Work request: Your answer should be the full data, transcribed exactly, with no pictures in it.

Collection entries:
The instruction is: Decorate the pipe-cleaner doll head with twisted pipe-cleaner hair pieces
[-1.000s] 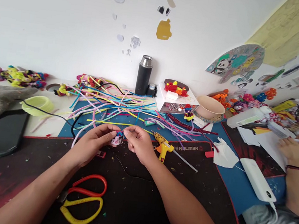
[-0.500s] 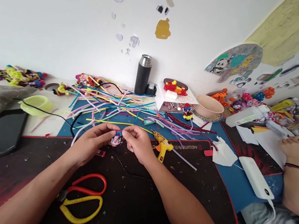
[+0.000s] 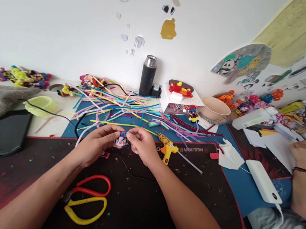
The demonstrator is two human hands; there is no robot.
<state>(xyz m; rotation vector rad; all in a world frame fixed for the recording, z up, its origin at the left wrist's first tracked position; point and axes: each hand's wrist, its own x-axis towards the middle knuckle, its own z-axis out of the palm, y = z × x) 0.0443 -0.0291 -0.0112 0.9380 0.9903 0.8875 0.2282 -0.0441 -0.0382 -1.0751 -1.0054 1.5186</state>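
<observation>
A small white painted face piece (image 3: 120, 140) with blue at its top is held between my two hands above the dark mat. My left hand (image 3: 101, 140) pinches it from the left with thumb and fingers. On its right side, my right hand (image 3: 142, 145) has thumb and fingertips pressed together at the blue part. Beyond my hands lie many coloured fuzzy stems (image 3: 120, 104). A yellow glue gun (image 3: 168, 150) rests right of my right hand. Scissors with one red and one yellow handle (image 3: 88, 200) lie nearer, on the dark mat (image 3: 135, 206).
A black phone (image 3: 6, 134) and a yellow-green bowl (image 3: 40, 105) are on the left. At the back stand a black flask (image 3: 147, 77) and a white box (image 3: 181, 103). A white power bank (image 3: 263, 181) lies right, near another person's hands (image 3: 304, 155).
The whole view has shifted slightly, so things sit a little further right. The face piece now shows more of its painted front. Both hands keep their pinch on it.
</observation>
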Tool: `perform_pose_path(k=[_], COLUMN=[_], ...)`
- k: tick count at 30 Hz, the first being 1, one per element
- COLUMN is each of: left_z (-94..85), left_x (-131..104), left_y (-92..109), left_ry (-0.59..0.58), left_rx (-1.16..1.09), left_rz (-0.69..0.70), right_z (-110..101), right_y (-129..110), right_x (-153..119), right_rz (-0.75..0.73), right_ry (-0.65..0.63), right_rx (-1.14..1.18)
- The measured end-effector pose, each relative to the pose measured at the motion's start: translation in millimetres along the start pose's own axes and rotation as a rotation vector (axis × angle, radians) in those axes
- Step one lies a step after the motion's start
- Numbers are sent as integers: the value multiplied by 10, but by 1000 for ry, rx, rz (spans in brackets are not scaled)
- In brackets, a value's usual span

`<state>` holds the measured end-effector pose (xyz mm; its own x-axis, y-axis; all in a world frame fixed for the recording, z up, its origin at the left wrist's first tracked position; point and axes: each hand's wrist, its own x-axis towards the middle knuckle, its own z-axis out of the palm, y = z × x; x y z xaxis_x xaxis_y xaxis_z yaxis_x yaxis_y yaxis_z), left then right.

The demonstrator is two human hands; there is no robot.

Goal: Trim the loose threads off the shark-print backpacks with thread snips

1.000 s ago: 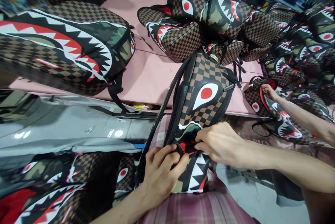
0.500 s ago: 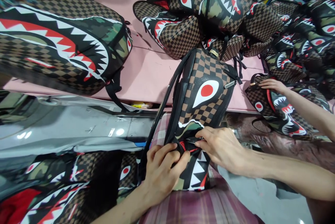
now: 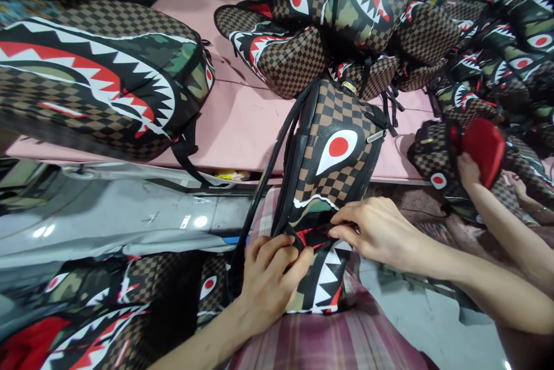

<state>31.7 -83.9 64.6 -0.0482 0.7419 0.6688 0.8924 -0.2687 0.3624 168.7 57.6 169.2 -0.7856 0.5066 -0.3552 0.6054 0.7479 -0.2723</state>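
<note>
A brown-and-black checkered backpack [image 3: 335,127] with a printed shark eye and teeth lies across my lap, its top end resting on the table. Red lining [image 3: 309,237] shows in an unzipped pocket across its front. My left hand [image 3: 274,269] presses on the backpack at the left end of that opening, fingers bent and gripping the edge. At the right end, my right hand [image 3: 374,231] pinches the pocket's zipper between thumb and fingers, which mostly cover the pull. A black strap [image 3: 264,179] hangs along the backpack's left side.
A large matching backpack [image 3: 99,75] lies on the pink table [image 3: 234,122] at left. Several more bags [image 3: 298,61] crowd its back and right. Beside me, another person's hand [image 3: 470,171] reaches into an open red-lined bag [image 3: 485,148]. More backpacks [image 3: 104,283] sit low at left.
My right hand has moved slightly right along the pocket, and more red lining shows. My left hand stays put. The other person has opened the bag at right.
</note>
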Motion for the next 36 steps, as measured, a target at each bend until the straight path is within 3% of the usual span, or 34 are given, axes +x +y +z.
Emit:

Exercise result:
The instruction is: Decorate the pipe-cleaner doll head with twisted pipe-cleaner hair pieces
[-1.000s] 
[-0.500s] 
[+0.000s] 
The demonstrator is two human hands; there is no robot.
<state>(xyz m; rotation vector rad; all in a world frame fixed for the recording, z up, its origin at the left wrist's first tracked position; point and axes: each hand's wrist, its own x-axis towards the middle knuckle, its own z-axis out of the palm, y = z × x) 0.0443 -0.0291 -0.0112 0.9380 0.9903 0.8875 0.2282 -0.0441 -0.0382 -1.0751 -1.0054 1.5186</state>
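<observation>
A small white painted face piece (image 3: 120, 140) with blue at its top is held between my two hands above the dark mat. My left hand (image 3: 101, 140) pinches it from the left with thumb and fingers. On its right side, my right hand (image 3: 142, 145) has thumb and fingertips pressed together at the blue part. Beyond my hands lie many coloured fuzzy stems (image 3: 120, 104). A yellow glue gun (image 3: 168, 150) rests right of my right hand. Scissors with one red and one yellow handle (image 3: 88, 200) lie nearer, on the dark mat (image 3: 135, 206).
A black phone (image 3: 6, 134) and a yellow-green bowl (image 3: 40, 105) are on the left. At the back stand a black flask (image 3: 147, 77) and a white box (image 3: 181, 103). A white power bank (image 3: 263, 181) lies right, near another person's hands (image 3: 304, 155).
The whole view has shifted slightly, so things sit a little further right. The face piece now shows more of its painted front. Both hands keep their pinch on it.
</observation>
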Tool: `perform_pose_path(k=[_], COLUMN=[_], ...)`
- k: tick count at 30 Hz, the first being 1, one per element
- COLUMN is each of: left_z (-94..85), left_x (-131..104), left_y (-92..109), left_ry (-0.59..0.58), left_rx (-1.16..1.09), left_rz (-0.69..0.70), right_z (-110..101), right_y (-129..110), right_x (-153..119), right_rz (-0.75..0.73), right_ry (-0.65..0.63), right_rx (-1.14..1.18)
- The measured end-effector pose, each relative to the pose measured at the motion's start: translation in millimetres along the start pose's own axes and rotation as a rotation vector (axis × angle, radians) in those axes
- Step one lies a step after the motion's start
- Numbers are sent as integers: the value multiplied by 10, but by 1000 for ry, rx, rz (spans in brackets are not scaled)
- In brackets, a value's usual span

`<state>` holds the measured end-effector pose (xyz mm; its own x-axis, y-axis; all in a world frame fixed for the recording, z up, its origin at the left wrist's first tracked position; point and axes: each hand's wrist, its own x-axis towards the middle knuckle, its own z-axis out of the palm, y = z × x; x y z xaxis_x xaxis_y xaxis_z yaxis_x yaxis_y yaxis_z), left then right.

The demonstrator is two human hands; there is no robot.

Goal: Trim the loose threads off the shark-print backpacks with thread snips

1.000 s ago: 
0.500 s ago: 
now: 

<state>31.7 -83.9 64.6 -0.0482 0.7419 0.6688 0.8924 -0.2687 0.3624 168.7 57.6 169.2 -0.7856 0.5066 -0.3552 0.6054 0.7479 -0.2723</state>
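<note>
A brown-and-black checkered backpack [image 3: 335,127] with a printed shark eye and teeth lies across my lap, its top end resting on the table. Red lining [image 3: 309,237] shows in an unzipped pocket across its front. My left hand [image 3: 274,269] presses on the backpack at the left end of that opening, fingers bent and gripping the edge. At the right end, my right hand [image 3: 374,231] pinches the pocket's zipper between thumb and fingers, which mostly cover the pull. A black strap [image 3: 264,179] hangs along the backpack's left side.
A large matching backpack [image 3: 99,75] lies on the pink table [image 3: 234,122] at left. Several more bags [image 3: 298,61] crowd its back and right. Beside me, another person's hand [image 3: 470,171] reaches into an open red-lined bag [image 3: 485,148]. More backpacks [image 3: 104,283] sit low at left.
My right hand has moved slightly right along the pocket, and more red lining shows. My left hand stays put. The other person has opened the bag at right.
</note>
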Motion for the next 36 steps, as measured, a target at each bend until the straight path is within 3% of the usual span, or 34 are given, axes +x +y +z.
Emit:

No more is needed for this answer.